My idea right now is to create a flock grid system, in which a boid in the flock is only concerned about the location of nearby boids. Because a boid might inhabit a spot right next to the grid boundary, it will continue to look at all adjacent grid areas, but exclude distant ones. This will at least reduce the number of boids that each boid will need to check the location of.

My confusion, and possibly where I might be mislead, is how I’m doing this within vectors. Essentially, I’m creating a vector< vector >, with the first dimension being the grid id (for which I have a working formula for assigning an id), and the second for the individual boid. Will all of my efforts to reduce the number of checks actually increase the number of calculations? Every boid will now have to constantly tell the flock structure if it has or hasn’t left it’s grid location.

Does anyone have some advice on how I might approach this?

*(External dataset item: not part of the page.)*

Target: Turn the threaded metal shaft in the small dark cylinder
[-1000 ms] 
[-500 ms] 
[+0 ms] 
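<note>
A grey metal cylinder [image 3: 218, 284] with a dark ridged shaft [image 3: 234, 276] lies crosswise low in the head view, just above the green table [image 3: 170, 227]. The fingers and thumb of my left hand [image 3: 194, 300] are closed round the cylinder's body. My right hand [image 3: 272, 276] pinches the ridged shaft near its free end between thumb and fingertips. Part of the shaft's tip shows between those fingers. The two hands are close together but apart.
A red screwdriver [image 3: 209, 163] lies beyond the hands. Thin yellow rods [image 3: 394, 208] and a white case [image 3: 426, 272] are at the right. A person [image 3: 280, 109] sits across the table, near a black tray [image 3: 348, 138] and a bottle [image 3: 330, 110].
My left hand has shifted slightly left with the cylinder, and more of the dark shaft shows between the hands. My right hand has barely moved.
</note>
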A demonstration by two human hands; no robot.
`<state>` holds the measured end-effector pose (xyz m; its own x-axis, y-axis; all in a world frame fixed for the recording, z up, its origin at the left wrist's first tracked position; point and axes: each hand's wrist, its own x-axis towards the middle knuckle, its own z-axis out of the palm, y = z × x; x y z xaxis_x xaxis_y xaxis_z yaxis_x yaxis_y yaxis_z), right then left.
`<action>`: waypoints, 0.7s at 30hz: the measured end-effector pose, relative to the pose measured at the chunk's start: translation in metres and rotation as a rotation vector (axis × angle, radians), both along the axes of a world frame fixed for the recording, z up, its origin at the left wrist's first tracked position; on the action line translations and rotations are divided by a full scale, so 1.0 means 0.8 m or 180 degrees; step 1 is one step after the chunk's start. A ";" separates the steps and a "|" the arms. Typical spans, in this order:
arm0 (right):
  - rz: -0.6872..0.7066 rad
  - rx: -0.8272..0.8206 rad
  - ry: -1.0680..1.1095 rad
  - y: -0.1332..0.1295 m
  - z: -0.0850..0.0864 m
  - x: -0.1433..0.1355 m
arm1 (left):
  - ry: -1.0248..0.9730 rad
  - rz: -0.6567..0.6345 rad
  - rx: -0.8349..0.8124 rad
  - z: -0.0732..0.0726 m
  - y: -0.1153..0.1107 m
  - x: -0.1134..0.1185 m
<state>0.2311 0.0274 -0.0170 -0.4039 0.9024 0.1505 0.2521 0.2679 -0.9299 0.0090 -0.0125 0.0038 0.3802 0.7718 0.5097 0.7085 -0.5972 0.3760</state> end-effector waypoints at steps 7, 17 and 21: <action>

This is a great idea for increasing the efficiency of your flocking system. You could approach this two different ways:

1. Search for neighbors in a fixed distance around each boid. For each boid, your algorithm would find all the boids in its grid cell and the adjacent grid cells and then discard all of the boids that are further than a certain distance.

2. Search for the k-nearest neighbors around each boid. For each boid, your algorithm would find all the boids in its grid cell. If the count of neighbor boids was < k, your algorithm would find all of the boids in the adjacent grid cells. Your algorithm would continue working outwards until it has found at least k neighboring boids, and then it would discard the furthest ones until you have just the k-nearest boids.

The short answer is no, it should not.